The problem: Of the material below, the lines to be retyped are those from the line containing "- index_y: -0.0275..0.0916" through the line containing "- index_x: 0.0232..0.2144", inclusive; reproduce them exactly.

━━ The data

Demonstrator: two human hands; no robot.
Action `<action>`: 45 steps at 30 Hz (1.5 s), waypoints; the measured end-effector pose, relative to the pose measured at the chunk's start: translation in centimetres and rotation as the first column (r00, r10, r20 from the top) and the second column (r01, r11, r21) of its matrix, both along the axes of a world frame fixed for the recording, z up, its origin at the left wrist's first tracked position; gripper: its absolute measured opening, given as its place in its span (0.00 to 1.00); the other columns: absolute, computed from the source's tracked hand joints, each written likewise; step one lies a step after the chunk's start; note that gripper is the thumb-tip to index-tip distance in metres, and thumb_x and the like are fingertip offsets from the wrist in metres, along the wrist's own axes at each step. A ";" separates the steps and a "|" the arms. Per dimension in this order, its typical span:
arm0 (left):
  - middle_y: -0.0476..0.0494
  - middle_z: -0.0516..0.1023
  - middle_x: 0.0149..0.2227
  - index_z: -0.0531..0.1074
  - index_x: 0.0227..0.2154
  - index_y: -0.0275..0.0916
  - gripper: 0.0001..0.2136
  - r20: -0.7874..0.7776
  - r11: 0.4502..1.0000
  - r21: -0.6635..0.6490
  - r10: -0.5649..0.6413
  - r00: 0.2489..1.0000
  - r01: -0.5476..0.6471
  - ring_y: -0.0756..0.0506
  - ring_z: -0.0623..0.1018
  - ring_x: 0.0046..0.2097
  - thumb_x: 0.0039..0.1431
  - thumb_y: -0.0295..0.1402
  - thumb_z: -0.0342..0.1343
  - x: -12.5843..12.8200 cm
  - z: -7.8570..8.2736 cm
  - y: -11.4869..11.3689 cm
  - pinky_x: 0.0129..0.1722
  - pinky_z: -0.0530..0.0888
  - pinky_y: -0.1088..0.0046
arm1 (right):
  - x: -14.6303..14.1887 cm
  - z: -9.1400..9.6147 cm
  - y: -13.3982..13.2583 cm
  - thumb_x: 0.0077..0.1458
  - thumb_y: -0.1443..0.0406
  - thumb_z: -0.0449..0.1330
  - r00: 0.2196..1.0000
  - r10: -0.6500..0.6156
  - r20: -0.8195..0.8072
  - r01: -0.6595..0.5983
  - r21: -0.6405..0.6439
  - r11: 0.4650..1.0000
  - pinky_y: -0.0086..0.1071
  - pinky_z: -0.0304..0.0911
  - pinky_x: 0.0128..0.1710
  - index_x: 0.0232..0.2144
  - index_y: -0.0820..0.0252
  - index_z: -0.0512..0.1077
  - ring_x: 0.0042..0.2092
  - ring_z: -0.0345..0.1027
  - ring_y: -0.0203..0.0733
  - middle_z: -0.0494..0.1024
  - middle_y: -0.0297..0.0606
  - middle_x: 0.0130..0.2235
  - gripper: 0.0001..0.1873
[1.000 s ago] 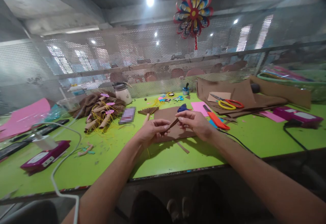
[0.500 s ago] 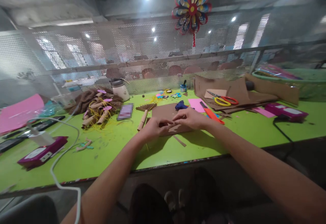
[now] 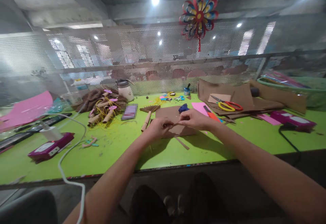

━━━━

Solution:
  - index_y: -0.0275..0.0916
  - gripper: 0.0001..0.2136
  - r20: -0.7874..0.7776
  - r11: 0.4502..1.0000
  - r21: -0.6635..0.6490
  - r10: -0.5649..0.6413
  - r00: 0.2489..1.0000
  - r01: -0.5476..0.6471
  - ring_y: -0.0756..0.0506
  - ring_z: -0.0623..0.1018
  - ring_x: 0.0046..0.2097
  - thumb_x: 0.0039..0.1431
  - thumb_y: -0.0295..0.1402
  - thumb_z: -0.0342..0.1343
  - x: -12.5843..12.8200 cm
  - z: -7.8570..8.2736 cm
  - y: -11.4869..11.3689 cm
  - pinky_x: 0.0129..0.1722
  - pinky_z: -0.0530..0.0888
  - pinky_y: -0.1088..0.0046
arm1 (right):
  - x: -14.6303..14.1887 cm
  - z: -9.1400..9.6147 cm
  - y: -13.3982..13.2583 cm
  - thumb_x: 0.0077..0.1458
  - thumb_y: -0.1443..0.0406
  - thumb_z: -0.0449..0.1330
  - r00: 0.2196..1.0000
  - r10: -0.6500..0.6156
  - r20: -0.8195..0.8072
  - r01: -0.6595..0.5983
  - r21: -0.6405..0.6439
  - r11: 0.4650..1.0000
  - pinky_y: -0.0086..0.1071
  - pinky_z: -0.0304..0.0911
  - pinky_x: 0.0128..0.1710
  - index_x: 0.0232..0.2144

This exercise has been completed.